▶ About this task
Retrieve each line that contains the word "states" from the entries below.
-- Records shown follows --
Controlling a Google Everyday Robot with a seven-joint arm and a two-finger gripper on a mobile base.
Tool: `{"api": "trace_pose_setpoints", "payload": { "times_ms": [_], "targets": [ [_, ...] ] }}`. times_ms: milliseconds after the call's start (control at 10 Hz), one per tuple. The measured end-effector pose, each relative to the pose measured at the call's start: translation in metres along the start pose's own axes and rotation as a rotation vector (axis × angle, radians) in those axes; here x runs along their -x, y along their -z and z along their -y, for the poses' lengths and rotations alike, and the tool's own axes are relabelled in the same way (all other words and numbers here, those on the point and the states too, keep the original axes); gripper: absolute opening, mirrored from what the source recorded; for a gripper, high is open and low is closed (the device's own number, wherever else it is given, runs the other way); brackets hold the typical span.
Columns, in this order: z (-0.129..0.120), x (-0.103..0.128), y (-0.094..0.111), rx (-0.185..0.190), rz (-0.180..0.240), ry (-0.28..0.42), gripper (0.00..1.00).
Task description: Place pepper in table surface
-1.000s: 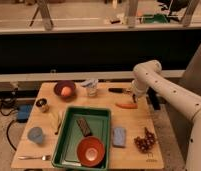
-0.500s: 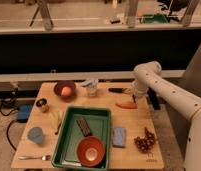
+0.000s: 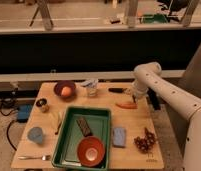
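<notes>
The pepper (image 3: 126, 105) is a small slender orange-red piece lying on the pale wood table surface (image 3: 134, 124), near its right side. My gripper (image 3: 134, 99) hangs at the end of the white arm just above and to the right of the pepper, its tip right at the pepper's right end. I cannot make out whether it still touches the pepper.
A green tray (image 3: 69, 134) holds a red-orange bowl (image 3: 90, 150) and a dark bar (image 3: 84, 125). A dark bowl with a round orange fruit (image 3: 65, 90), a plastic cup (image 3: 91, 88), a blue sponge (image 3: 119, 136), grapes (image 3: 145, 142), a blue cup (image 3: 35, 135) and a fork (image 3: 34, 157) lie around.
</notes>
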Motion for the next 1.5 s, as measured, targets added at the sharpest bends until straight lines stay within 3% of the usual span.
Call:
{"api": "trace_pose_setpoints", "payload": {
  "times_ms": [1500],
  "targets": [
    [0.004, -0.012, -0.02, -0.021, 0.032, 0.069, 0.8]
  ]
}}
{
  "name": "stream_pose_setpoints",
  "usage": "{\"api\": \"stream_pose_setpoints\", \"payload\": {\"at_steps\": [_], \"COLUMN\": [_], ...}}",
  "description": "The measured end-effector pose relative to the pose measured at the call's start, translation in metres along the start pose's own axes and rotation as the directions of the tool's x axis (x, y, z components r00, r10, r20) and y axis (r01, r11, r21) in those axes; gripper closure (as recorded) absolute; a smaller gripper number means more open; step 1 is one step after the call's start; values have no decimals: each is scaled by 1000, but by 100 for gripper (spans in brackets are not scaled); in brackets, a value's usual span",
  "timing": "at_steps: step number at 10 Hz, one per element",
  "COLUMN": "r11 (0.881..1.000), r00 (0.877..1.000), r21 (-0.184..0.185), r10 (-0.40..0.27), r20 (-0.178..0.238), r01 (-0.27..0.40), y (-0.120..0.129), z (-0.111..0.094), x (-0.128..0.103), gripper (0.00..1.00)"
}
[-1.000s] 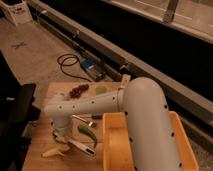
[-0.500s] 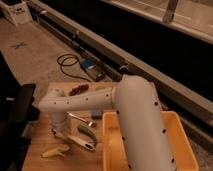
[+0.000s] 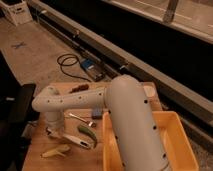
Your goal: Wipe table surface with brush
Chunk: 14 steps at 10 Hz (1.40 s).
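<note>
The light wooden table surface [image 3: 75, 159] fills the lower left of the camera view. The brush [image 3: 75, 139] lies low on it, a slim white handle running from under the gripper toward a dark tip at the right. My gripper [image 3: 54, 129] hangs from the white arm's wrist at the left of the table, directly over the brush's left end and touching or nearly touching it. The arm's thick white link [image 3: 132, 125] covers the middle of the table.
A yellow banana [image 3: 56, 150] lies in front of the brush. A green item [image 3: 86, 132] and a silver spoon [image 3: 80, 119] lie just behind it. A big yellow tub [image 3: 177, 145] takes up the right side. A dark reddish item [image 3: 78, 89] sits at the far edge.
The arm has swung left; its wrist and gripper have shifted left over the table. The brush stays under the gripper, near the banana.
</note>
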Motion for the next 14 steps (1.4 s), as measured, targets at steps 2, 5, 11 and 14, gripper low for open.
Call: {"api": "stream_pose_setpoints", "payload": {"at_steps": [2, 5, 11, 14], "r11": [1000, 996, 991, 998], "r00": [1000, 998, 991, 998], "r21": [26, 57, 24, 28], "r10": [1, 63, 132, 55], "r20": [-1, 0, 10, 24], "r01": [-1, -63, -132, -56], "y": [-6, 10, 57, 31], "z": [3, 3, -10, -3], "x": [-14, -42, -20, 12], "gripper": [100, 100, 100, 100]}}
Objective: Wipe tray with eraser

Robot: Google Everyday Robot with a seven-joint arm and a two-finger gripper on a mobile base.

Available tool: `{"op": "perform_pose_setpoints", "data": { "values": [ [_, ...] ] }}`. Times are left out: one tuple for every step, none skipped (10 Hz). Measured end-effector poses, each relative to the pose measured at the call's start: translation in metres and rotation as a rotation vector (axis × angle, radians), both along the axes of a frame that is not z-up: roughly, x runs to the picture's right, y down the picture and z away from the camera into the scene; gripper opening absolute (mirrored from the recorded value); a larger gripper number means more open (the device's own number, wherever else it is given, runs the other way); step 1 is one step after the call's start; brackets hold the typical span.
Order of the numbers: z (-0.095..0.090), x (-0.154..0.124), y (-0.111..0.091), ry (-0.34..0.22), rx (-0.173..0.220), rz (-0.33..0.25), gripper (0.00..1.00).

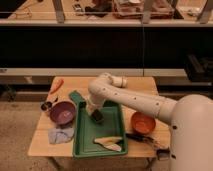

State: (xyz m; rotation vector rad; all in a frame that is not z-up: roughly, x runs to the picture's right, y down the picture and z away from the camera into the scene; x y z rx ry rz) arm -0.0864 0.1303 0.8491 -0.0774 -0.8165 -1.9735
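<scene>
A green tray (85, 134) lies on the wooden table, in front of me at the middle. My gripper (95, 114) reaches down over the tray's far part and holds a dark eraser (97, 117) against the tray floor. A banana (108, 140) and a pale object (112, 147) lie in the tray's near part. My white arm (130, 100) comes in from the right.
A purple bowl (62, 112) stands left of the tray, a light blue cloth (60, 134) in front of it. An orange bowl (142, 122) stands right of the tray. A carrot (56, 85) and a small metal cup (46, 105) lie at the far left. A dark utensil (137, 136) lies near the right edge.
</scene>
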Motion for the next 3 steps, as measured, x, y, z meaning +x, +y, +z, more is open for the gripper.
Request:
{"op": "perform_pose_setpoints", "data": {
  "values": [
    [-0.008,-0.001,0.010,-0.015,-0.004,-0.002,0.00],
    [-0.019,-0.002,0.024,-0.038,-0.015,-0.005,0.00],
    [-0.029,-0.003,0.037,-0.071,-0.029,-0.012,0.00]
  ]
}}
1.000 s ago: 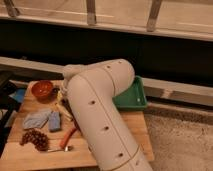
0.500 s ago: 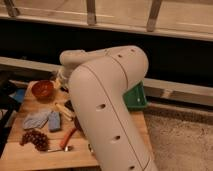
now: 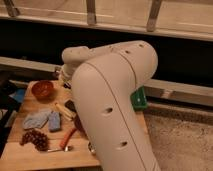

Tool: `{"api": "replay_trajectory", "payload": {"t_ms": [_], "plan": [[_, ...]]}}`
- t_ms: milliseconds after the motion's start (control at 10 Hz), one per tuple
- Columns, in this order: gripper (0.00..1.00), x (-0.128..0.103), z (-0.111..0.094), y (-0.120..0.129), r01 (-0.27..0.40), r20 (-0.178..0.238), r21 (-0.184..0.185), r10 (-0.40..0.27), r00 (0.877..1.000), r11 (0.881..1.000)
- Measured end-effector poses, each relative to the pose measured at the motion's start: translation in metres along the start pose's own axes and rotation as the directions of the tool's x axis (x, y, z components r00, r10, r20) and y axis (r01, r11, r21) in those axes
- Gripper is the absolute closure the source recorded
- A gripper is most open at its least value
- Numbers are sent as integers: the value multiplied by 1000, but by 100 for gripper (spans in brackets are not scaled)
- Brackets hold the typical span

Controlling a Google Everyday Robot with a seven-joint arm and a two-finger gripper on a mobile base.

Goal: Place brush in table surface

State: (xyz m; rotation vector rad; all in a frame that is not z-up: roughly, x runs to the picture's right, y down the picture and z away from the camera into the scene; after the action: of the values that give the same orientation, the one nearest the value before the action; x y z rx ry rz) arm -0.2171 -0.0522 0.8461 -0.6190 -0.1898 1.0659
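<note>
Brush [image 3: 70,105] is seen as a dark block on the table [image 3: 30,157], right of the red bowl [image 3: 42,89], touching the cream stick [image 3: 64,111], half covered by the arm [image 3: 115,100]. Gripper is hidden behind the arm, right of the bowl, jaws pressed together. Whether the brush is pinched can't be told. Placement is judged close to done, since the brush already sits low over bare wood.

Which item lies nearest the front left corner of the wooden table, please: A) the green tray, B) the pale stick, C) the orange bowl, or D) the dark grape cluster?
D: the dark grape cluster sits at the table surface's front left, the orange bowl farther back; the tool is hidden behind the arm.
</note>
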Motion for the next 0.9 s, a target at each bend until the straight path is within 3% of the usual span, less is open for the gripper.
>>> {"api": "replay_trajectory", "payload": {"t_ms": [300, 400, 600, 900], "plan": [[100, 3, -1, 0, -12, 21, -34, 13, 1000, 999], [100, 6, -1, 2, -12, 45, -91, 16, 999, 996], [100, 5, 3, 16, 2, 78, -170, 12, 997, 985], [100, 5, 14, 26, 8, 89, -221, 12, 996, 975]]}}
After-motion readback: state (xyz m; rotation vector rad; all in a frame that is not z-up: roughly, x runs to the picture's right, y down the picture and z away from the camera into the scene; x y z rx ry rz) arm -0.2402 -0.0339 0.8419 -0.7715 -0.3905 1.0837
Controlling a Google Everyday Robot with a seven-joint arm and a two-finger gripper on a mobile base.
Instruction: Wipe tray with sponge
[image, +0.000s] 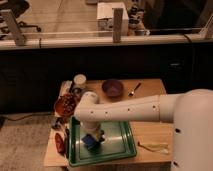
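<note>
The green tray (118, 138) lies on the front left part of the wooden table. My white arm reaches in from the right and bends down over the tray. The gripper (94, 138) points down at the tray's left half and is shut on the small blue sponge (90, 142). The sponge rests against the tray floor near its left rim. The gripper's dark fingers cover the top of the sponge.
A dark-red bowl (112, 87) and a spoon (134, 90) lie at the back of the table. A pale cup (79, 80) stands at the back left. A plate of reddish food (64, 105) sits left of the tray. A yellowish item (154, 146) lies to the tray's right.
</note>
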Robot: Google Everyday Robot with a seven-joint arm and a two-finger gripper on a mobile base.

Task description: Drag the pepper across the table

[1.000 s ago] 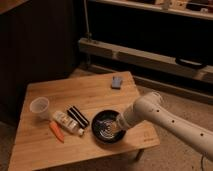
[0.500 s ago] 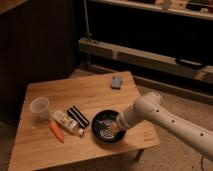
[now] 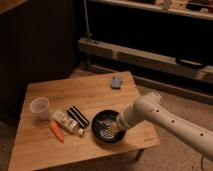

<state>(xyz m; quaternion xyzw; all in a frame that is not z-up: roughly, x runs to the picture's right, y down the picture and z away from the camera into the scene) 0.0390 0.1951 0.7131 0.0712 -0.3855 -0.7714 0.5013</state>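
My gripper [image 3: 114, 128], fingers closed, hangs over the black bowl [image 3: 100, 119]; the pepper [image 3: 56, 131] lies well beyond, so I might knock the bowl.

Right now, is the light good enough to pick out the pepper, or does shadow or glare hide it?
Camera view: dim warm light on the table, background dark. Camera view: the pepper shows plainly, orange on pale wood, no shadow or glare over it. Camera view: glints inside the black bowl, where the shut gripper hangs.
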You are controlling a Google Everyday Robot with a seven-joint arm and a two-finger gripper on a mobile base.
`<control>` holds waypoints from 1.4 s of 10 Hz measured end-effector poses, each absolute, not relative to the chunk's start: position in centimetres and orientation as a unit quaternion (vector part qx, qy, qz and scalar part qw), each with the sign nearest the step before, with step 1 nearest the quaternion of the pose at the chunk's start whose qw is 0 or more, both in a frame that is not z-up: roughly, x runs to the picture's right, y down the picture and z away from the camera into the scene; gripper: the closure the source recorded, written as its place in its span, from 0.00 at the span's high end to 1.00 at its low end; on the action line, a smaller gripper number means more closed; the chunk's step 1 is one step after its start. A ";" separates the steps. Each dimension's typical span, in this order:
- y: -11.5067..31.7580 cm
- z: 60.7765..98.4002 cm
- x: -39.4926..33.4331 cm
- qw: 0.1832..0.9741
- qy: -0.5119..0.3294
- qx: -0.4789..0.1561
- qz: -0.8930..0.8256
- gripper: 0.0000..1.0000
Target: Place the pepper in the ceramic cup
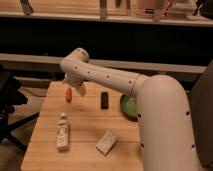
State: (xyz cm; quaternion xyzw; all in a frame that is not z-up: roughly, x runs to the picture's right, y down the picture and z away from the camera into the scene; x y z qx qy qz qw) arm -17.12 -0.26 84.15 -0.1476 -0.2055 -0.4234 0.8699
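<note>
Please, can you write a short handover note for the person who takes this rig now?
Gripper: jaws open, empty, low over the wooden table, beside the small red-orange pepper.
Pepper: lies on the table, not grasped.
White ceramic cup: not in view, perhaps behind the arm.
Done: gripper brought to the pepper only.
Left: grasp pepper, find cup, drop it in.

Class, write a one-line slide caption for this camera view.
Robot's tool poised beside the pepper on the wooden table.

Open end effector (76, 90) below bent wrist (75, 64)
</note>
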 end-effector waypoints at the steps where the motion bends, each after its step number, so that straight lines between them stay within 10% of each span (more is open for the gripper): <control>1: -0.1 84.6 -17.4 0.869 -0.207 -0.149 -0.425 0.80; 14: 1.0 90.4 -19.3 0.853 -0.232 -0.172 -0.434 0.80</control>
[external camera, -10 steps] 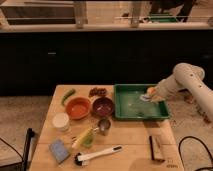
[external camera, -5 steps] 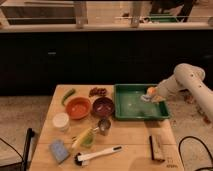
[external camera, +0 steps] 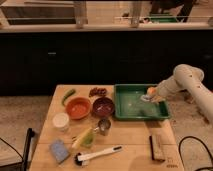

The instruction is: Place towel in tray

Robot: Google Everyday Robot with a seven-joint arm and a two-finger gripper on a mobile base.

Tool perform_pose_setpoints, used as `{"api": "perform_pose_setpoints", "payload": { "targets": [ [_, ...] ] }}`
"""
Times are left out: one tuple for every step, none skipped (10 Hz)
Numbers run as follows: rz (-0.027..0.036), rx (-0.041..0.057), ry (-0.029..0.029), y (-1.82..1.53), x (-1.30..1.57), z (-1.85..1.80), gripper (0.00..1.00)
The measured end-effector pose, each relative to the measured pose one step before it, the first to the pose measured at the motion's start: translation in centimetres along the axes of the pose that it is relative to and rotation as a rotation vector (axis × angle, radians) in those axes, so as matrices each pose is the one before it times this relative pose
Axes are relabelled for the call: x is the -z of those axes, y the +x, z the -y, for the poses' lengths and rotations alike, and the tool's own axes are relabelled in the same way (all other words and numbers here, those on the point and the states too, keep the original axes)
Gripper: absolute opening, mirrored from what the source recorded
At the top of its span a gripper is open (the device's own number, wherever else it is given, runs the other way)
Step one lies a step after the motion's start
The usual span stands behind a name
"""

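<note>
Tray (external camera: 140, 118), green and shallow-walled, sits at right centre of the frame on the wooden bench (external camera: 130, 139). Its floor is mostly bare, which suits it as a drop spot. The pale arm (external camera: 186, 79) comes in from the right edge of the frame and bends down over the tray's right end, so it crosses none of the other things on the bench. The gripper (external camera: 150, 93) hangs low inside the tray's upper right part. Just beneath it lies a small pale bundle, which I take to be the towel (external camera: 144, 98), within the walls and apparently against the tray floor.

Whether the gripper is clenched on the towel or has released it, I cannot tell (an orange patch at its tip muddles that spot). By my judgement the placing is at or near its end, since the towel is already inside the tray.

The orange bowl (external camera: 78, 107), dark red bowl (external camera: 103, 106) and metal cup (external camera: 104, 125) cluster left of the tray. The blue sponge (external camera: 59, 150) and white-handled brush (external camera: 97, 155) lie toward the lower left, well apart from the work.
</note>
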Motion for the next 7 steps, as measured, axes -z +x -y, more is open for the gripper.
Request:
{"api": "perform_pose_setpoints", "payload": {
  "targets": [
    [-0.00008, -0.00121, -0.00008, 0.218, -0.137, -0.025, 0.03],
    [-0.00109, 0.00166, -0.0003, 0.122, -0.06, 0.003, 0.08],
    [-0.00055, 0.0069, -0.00357, -0.201, -0.157, 0.01, 0.17],
    [0.00094, 0.00856, -0.00526, -0.285, -0.288, 0.043, 0.26],
    [0.00199, 0.01335, -0.01503, -0.357, -0.623, -0.11, 0.4],
    [0.00181, 0.0072, -0.00533, -0.173, -0.365, 0.009, 0.47],
    [0.00269, 0.01021, -0.00936, -0.194, -0.621, -0.075, 0.58]
  ]
}}
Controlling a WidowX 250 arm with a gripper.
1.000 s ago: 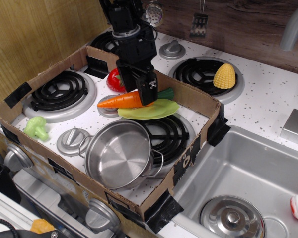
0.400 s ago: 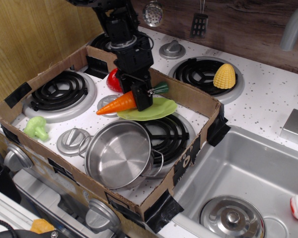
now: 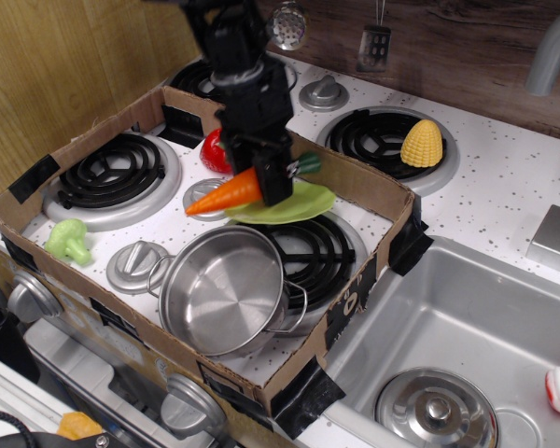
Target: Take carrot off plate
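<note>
Fingers [image 3: 273, 171] clamped on carrot [image 3: 228, 192] near its green stem end. Carrot tilted, orange tip pointing left and down from fingers, lifted over left edge of plate [image 3: 299, 207]. Plate directly below fingers, pot [image 3: 222, 291] further below.

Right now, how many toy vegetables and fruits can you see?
4. The carrot is held in the gripper over the plate; a strawberry sits behind it, broccoli front-left, corn cob on the back-right burner. Others may be hidden behind the arm.
</note>
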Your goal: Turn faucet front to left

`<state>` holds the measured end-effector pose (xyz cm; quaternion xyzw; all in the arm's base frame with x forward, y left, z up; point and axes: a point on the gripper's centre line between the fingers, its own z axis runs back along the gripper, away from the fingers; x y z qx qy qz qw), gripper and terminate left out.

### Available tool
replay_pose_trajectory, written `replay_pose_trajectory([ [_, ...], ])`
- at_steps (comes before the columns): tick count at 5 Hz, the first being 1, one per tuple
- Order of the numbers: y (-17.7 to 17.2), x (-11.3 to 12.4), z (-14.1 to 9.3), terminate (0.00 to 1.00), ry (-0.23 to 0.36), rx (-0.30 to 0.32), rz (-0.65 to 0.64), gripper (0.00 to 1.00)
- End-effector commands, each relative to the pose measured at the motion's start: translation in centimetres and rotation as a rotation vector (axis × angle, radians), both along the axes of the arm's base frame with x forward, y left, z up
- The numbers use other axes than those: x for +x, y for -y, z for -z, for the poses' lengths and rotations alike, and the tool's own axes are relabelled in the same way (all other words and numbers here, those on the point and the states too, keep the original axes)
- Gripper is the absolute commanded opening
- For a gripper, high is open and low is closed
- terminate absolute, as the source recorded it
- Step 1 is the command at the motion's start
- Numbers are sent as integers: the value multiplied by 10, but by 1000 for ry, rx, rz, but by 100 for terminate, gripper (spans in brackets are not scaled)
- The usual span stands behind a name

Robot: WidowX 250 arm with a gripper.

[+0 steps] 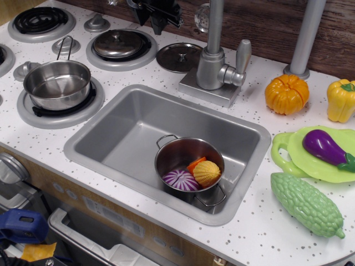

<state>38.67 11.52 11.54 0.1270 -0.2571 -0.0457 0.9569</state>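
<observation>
- Black gripper (159,12) is hanging at the counter's back edge, mostly cut off; whether its jaws are apart cannot be told.
- Silver faucet (213,64) is standing behind the sink (105,136), lever pointing right, clear of the gripper.
- Steel pot (190,166) is sitting inside the sink.

only the lower end of the gripper (158,12) is visible at the top edge: a black, blocky body with angular parts and some small light reflections on it.
</observation>
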Motion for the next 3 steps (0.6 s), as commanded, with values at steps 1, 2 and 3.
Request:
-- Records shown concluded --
▶ Result for this task
Tool: `{"api": "trace_pose_setpoints", "payload": { "times_ms": [_], "targets": [ [_, ...] ] }}`. times_ms: milliseconds after the call's start (control at 10 Hz), one per tuple. The measured end-effector pose, each relative to the pose measured at the call's start: translation in metres along the start pose's own axes and rotation as a rotation vector (axis × angle, radians) in those axes; here x runs along their -x, y along their -z and z along their -y, for the poses' lengths and rotations alike, and the tool's own axes are relabelled in the same way (all other words and numbers here, those on the point and the states too, keep the original axes); gripper: absolute opening, mirrored from what the source recorded; for a gripper, high is open and low is closed (the device's own number, wherever else it is given, runs the other way); brackets hold the typical span.
Axes are relabelled for the call: x is the -z of those axes, y the +x, z the -y, for the poses' lengths and rotations alike, and the tool's own axes are relabelled in the same way (all other words and numbers here, those on the point and the states too, keep the original axes)
- The numbers use other axes than those: x for +x, y for -y, z for -z, for the poses' lengths and rotations alike, and the tool's own axes are relabelled in the same way (all other words and numbers here, those on the point and the states too, keep the original axes)

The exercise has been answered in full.